**The task**
Note how many lines in the material have "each", and give only that figure.

**Recorded information**
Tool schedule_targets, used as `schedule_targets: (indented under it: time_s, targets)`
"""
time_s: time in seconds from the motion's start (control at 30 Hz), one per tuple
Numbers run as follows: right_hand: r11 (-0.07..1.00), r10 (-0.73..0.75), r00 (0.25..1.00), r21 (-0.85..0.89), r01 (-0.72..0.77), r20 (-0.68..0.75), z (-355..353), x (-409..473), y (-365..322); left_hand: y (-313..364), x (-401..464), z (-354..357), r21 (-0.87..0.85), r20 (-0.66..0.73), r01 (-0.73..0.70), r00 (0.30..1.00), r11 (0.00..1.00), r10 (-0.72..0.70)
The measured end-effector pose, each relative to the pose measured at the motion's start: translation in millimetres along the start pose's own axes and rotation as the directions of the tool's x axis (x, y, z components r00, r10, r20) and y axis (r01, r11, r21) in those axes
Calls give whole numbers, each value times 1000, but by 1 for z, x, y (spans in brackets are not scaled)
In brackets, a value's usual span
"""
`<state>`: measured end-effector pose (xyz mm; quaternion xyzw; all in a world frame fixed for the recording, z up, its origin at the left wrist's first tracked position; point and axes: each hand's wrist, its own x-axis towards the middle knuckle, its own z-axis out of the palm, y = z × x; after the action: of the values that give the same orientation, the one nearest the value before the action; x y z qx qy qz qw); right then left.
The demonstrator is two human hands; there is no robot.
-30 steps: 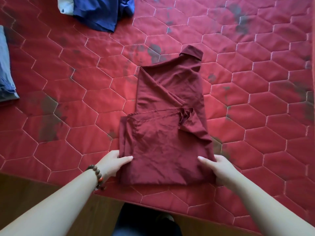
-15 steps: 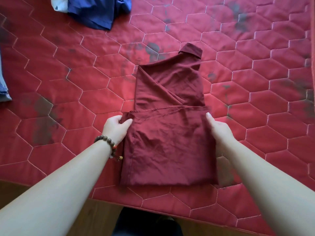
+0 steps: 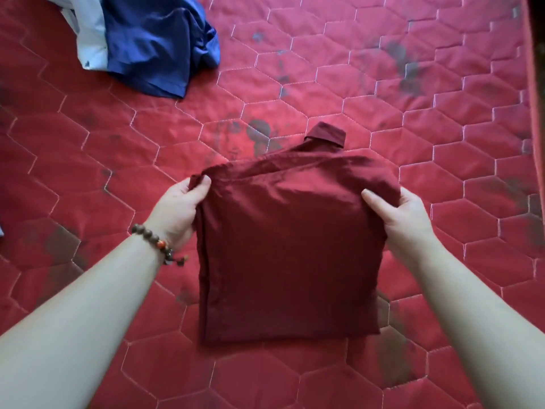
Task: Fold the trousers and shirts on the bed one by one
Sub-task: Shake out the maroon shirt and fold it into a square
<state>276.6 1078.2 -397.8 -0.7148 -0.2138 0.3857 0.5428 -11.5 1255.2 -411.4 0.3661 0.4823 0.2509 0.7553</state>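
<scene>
A dark red shirt (image 3: 289,249) lies folded into a rough square in the middle of the red quilted bed (image 3: 383,119). Its collar (image 3: 326,134) sticks out past the far edge. My left hand (image 3: 180,208), with a bead bracelet at the wrist, pinches the shirt's far left corner. My right hand (image 3: 401,214) grips the far right corner, fingers over the cloth. The far edge is raised a little off the bed between both hands.
A crumpled blue garment (image 3: 159,45) with a pale blue-white piece (image 3: 88,33) beside it lies at the far left of the bed. A dark edge (image 3: 535,84) runs down the right side of the view.
Both hands slid from the near edge up the shirt's sides, then carried the lower half up over the upper half. The shirt is now half as long, with only the collar showing.
</scene>
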Motion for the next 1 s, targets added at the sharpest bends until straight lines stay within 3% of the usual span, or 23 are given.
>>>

**Reply to the task**
3